**What you are asked to do:** In the data below, find the line that contains "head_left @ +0" and the line that contains "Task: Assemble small". Copy both, plus every line between them, exactly.

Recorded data
▬▬▬

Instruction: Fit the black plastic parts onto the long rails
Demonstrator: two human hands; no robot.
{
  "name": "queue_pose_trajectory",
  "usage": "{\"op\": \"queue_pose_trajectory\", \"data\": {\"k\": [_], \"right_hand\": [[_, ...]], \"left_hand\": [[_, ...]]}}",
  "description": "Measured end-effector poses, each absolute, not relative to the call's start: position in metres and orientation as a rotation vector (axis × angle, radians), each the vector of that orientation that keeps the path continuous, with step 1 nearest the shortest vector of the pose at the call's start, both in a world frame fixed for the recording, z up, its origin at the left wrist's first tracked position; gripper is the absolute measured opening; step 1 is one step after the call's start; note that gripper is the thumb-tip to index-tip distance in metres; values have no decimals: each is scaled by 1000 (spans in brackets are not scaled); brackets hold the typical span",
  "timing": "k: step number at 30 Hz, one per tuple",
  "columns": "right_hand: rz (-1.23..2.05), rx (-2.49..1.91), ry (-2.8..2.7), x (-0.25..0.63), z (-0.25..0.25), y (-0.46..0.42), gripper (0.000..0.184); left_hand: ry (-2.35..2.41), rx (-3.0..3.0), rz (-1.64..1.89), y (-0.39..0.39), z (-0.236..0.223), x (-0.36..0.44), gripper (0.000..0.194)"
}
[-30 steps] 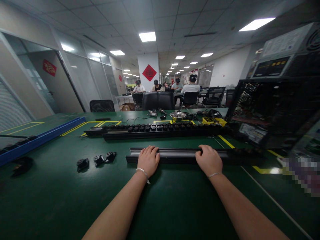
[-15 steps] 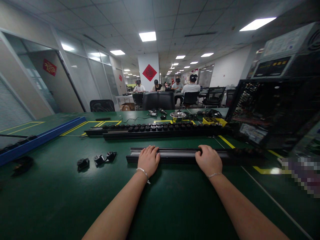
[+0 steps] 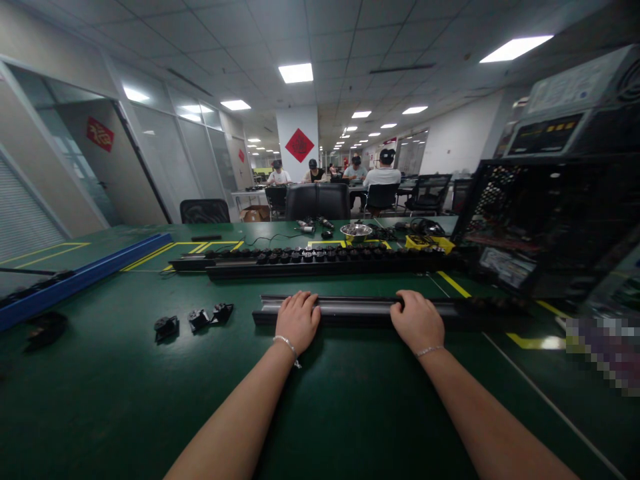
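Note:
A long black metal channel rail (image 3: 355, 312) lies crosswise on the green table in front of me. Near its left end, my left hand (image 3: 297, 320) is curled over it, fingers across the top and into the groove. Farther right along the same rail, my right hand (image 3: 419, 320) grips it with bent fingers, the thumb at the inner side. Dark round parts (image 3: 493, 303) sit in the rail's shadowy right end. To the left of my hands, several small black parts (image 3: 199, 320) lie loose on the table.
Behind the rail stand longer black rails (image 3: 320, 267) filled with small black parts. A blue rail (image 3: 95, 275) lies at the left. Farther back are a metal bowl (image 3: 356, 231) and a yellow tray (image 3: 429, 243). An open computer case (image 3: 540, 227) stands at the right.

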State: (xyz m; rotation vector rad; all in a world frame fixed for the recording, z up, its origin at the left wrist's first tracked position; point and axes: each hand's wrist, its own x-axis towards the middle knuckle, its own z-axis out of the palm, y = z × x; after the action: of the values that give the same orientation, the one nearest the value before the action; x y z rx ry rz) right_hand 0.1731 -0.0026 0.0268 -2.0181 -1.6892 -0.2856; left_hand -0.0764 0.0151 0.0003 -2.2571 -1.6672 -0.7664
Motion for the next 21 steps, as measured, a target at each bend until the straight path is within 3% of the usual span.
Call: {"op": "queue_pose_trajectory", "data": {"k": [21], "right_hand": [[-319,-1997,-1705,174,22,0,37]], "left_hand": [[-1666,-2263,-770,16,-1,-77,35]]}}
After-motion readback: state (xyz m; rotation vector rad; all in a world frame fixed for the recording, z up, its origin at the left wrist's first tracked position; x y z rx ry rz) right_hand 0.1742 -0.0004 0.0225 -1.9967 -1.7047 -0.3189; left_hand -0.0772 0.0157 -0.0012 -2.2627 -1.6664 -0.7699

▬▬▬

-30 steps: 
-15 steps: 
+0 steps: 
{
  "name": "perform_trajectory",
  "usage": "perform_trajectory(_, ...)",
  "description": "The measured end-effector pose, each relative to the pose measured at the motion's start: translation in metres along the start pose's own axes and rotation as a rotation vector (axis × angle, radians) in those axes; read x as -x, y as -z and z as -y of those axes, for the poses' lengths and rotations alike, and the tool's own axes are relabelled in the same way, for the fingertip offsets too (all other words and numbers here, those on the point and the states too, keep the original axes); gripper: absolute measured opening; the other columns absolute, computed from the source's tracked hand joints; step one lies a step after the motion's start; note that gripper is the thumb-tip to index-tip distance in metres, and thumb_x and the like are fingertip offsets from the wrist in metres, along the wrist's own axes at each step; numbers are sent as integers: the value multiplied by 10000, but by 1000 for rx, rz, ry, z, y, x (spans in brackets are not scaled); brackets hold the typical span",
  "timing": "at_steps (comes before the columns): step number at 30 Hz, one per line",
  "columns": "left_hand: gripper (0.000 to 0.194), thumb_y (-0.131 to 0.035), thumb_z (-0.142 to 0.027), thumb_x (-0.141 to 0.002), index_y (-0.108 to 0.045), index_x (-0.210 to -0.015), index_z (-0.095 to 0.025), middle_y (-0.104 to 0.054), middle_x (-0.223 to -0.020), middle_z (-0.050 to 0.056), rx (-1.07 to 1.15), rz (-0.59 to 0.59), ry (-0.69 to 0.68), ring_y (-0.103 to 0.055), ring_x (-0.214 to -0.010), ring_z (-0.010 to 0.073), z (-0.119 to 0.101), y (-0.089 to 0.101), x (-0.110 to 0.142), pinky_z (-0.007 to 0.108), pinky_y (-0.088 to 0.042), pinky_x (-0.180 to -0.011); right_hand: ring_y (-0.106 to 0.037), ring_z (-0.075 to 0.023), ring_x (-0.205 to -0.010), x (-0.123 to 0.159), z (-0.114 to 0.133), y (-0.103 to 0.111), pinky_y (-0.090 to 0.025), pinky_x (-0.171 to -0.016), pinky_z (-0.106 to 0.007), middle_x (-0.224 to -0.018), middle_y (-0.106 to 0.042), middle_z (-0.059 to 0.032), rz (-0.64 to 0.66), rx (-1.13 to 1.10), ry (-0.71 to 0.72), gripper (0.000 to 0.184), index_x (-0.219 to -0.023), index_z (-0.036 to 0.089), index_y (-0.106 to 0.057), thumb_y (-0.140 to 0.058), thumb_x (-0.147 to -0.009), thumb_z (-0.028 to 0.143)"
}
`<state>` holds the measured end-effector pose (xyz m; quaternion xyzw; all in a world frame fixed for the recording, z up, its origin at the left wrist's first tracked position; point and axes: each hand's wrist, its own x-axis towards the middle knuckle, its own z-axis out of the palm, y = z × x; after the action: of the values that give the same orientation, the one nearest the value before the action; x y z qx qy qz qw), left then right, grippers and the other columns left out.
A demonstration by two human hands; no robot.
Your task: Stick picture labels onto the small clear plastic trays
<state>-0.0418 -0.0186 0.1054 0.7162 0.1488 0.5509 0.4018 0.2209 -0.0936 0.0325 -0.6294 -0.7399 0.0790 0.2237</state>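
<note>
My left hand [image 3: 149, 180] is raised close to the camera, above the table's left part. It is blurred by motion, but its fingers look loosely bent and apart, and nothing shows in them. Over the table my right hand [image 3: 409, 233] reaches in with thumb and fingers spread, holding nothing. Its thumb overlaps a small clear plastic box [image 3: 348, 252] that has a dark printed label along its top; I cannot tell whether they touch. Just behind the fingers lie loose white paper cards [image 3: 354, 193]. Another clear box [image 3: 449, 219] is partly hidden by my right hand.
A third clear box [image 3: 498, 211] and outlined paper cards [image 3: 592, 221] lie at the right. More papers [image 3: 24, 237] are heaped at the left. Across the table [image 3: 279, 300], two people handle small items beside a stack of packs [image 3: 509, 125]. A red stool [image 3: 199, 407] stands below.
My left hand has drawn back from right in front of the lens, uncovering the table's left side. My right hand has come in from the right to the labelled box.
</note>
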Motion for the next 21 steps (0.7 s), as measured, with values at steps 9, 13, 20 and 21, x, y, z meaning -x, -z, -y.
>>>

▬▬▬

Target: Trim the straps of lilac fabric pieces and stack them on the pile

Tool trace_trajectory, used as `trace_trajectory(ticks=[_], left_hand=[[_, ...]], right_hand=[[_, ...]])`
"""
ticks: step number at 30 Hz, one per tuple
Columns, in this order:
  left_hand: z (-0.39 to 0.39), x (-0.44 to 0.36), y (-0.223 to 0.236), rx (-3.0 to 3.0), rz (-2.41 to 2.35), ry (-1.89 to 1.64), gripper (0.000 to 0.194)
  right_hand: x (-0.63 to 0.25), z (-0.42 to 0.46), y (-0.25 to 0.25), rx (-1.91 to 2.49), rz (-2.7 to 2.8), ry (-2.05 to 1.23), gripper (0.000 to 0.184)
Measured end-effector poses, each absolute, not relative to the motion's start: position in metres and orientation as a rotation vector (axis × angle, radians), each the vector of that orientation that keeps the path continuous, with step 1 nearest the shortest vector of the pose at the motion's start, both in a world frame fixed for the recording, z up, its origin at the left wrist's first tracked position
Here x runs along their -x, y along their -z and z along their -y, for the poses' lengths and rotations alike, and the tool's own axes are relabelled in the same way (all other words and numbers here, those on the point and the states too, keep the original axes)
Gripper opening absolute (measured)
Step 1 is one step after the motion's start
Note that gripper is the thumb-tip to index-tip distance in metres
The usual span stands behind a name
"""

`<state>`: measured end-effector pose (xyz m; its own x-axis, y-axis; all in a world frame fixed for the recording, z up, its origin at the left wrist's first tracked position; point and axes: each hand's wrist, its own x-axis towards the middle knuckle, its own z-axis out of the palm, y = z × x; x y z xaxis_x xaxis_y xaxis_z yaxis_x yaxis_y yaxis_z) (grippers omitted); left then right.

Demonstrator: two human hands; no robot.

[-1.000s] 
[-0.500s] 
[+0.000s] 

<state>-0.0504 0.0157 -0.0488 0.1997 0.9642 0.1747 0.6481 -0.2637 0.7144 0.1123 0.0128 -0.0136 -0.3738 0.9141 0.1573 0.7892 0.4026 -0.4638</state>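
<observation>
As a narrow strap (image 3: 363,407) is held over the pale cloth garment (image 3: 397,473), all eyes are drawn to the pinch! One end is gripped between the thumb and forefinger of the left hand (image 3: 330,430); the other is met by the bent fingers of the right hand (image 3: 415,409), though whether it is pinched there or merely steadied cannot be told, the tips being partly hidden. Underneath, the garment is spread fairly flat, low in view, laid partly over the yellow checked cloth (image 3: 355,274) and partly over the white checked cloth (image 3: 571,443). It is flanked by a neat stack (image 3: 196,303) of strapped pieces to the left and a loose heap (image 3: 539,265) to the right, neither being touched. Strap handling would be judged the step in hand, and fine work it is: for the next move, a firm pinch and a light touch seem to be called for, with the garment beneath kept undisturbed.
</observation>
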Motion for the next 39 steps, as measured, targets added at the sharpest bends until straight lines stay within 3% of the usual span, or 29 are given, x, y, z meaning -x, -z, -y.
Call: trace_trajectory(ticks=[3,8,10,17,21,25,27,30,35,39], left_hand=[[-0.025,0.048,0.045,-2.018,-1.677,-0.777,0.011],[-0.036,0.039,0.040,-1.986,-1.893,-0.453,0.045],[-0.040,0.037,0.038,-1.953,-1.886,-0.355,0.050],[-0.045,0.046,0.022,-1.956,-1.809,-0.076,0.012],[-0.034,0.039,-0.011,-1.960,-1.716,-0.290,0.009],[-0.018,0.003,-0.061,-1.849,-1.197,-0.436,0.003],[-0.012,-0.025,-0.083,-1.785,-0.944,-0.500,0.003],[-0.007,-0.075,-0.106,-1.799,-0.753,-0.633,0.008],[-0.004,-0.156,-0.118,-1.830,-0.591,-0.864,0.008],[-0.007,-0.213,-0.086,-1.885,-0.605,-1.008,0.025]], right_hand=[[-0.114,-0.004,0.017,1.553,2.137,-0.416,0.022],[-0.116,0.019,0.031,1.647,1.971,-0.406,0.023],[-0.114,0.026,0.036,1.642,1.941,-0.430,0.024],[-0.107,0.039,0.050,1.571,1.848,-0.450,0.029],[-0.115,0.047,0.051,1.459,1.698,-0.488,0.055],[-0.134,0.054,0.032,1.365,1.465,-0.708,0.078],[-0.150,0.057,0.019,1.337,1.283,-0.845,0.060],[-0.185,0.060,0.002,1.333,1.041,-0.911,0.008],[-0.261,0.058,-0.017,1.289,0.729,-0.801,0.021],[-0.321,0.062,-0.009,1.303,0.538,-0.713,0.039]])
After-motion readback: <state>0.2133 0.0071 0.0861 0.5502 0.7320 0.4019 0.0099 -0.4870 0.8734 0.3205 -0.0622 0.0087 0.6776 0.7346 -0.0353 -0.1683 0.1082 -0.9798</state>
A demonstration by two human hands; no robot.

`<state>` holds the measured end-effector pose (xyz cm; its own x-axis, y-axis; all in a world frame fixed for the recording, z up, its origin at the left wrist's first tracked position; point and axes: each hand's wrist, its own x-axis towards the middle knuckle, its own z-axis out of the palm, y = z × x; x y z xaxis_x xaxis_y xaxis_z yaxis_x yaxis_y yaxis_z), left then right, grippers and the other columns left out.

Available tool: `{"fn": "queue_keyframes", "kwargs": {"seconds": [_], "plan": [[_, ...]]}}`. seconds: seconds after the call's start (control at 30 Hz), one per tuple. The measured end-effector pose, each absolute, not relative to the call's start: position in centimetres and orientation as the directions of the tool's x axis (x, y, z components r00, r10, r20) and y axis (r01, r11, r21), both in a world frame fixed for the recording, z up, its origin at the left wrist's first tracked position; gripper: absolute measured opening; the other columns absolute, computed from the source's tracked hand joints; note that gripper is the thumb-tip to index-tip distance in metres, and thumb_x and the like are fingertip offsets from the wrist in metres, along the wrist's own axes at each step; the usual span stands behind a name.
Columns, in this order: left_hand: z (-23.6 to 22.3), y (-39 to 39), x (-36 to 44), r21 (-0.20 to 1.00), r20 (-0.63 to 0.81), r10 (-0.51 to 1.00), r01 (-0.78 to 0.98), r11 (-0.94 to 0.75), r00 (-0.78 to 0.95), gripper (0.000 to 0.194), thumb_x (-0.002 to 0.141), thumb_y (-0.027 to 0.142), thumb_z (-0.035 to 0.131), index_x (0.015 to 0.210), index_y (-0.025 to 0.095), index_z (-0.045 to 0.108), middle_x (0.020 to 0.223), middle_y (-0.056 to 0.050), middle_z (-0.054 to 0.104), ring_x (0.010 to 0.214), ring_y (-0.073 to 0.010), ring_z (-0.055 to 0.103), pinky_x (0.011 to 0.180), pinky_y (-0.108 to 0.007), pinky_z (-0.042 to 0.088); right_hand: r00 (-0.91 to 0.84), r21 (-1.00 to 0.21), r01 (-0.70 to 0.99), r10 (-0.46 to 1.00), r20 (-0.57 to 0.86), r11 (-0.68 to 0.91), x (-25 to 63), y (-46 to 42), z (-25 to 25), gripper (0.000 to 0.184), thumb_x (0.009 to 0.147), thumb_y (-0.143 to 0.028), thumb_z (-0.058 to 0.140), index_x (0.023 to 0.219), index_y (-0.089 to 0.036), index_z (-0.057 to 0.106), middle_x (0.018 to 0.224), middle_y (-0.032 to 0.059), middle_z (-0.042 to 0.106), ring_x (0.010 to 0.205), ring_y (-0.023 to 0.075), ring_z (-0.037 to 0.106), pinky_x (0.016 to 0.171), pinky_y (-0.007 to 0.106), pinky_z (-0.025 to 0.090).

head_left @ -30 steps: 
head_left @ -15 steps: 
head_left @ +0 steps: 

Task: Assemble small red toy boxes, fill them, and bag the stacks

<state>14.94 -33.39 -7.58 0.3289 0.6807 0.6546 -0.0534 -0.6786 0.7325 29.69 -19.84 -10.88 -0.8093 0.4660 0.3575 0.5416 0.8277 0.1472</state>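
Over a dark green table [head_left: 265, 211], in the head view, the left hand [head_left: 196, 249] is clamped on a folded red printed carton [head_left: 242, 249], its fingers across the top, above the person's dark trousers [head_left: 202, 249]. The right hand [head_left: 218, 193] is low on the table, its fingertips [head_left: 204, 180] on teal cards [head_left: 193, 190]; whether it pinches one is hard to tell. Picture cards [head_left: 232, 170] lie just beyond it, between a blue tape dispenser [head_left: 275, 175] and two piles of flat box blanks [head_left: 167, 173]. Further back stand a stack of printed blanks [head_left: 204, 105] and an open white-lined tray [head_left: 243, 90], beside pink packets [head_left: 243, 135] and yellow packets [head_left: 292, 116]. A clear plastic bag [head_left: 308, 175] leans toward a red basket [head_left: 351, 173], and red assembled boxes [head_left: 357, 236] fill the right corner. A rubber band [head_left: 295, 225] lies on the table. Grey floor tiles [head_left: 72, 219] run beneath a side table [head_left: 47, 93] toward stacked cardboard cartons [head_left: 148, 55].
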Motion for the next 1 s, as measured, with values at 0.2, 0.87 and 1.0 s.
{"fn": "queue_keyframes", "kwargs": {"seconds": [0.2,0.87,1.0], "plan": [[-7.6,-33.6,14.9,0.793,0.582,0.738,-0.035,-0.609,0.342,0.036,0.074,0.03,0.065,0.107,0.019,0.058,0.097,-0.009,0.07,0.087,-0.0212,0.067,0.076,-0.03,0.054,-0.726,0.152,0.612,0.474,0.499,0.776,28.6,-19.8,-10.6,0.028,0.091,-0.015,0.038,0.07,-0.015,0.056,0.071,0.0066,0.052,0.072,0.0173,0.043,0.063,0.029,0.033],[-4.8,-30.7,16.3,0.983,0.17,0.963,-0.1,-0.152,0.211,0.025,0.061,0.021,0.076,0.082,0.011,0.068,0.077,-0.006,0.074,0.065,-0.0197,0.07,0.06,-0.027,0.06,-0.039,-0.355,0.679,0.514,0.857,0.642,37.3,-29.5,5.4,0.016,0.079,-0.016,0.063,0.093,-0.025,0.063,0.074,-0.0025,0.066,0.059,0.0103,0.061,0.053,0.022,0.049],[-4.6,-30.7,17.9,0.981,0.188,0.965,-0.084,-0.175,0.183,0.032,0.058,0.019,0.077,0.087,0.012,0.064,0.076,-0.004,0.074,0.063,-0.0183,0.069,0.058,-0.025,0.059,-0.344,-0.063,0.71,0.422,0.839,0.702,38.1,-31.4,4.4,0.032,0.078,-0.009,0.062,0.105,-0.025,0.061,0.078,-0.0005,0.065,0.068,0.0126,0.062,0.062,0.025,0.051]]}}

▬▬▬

**Problem solution:**
head_left @ +0 steps: 

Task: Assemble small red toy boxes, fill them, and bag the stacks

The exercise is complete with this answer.